I understand we both have issues separately and won't be thinking about resuming any kind of relationship with him until 1.the orders are up and 2.we both seeked helped for our separate issues but people CAN change or are we all destined to be miserable sods forever.
I'm not having any contact right now but don't appreciate being dictated to.
I'm not saying in a year after I've done courses I will either want him and vice versa but I am expressing my anxiety about social services.

Don't write the board then if you're offended with people telling you their opinions.

Pretty much everyone has told you SS are putting your kids first. Why can't you put them first instead of stressing about your relationship. Looks to me you don't like being told the truth

SPH112 · 15/10/2022 08:29

Ugh just seen this is a zombie thread

Applesonthelawn · 15/10/2022 08:29

I think you have distorted vision about the situation on a number of fronts.

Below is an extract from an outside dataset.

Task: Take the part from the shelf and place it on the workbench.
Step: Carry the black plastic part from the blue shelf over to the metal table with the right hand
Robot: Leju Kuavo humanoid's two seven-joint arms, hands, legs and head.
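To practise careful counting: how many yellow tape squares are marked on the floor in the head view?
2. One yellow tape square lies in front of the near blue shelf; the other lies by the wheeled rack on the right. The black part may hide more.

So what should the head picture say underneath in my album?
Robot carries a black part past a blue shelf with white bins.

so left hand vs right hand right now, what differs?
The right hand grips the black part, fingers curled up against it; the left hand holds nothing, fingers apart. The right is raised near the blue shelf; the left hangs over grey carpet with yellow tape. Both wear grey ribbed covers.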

Stop wasting your energy fighting SS (even if only in your mind) and get therapy, and commit to a long term period of self-analysis and healing. I'm sorry because it will be a hard road to travel but ultimately it can be very worth while. You are doing your children a massive favour, the best gift any parent could give them in fact, in committing to that now so that their example of a relationship/normal behaviour is reset. To fail to do that would condemn them to a lot of the problems you are experiencing now. There is a better future out there and you have no choice now but to fight for it and break the cycle.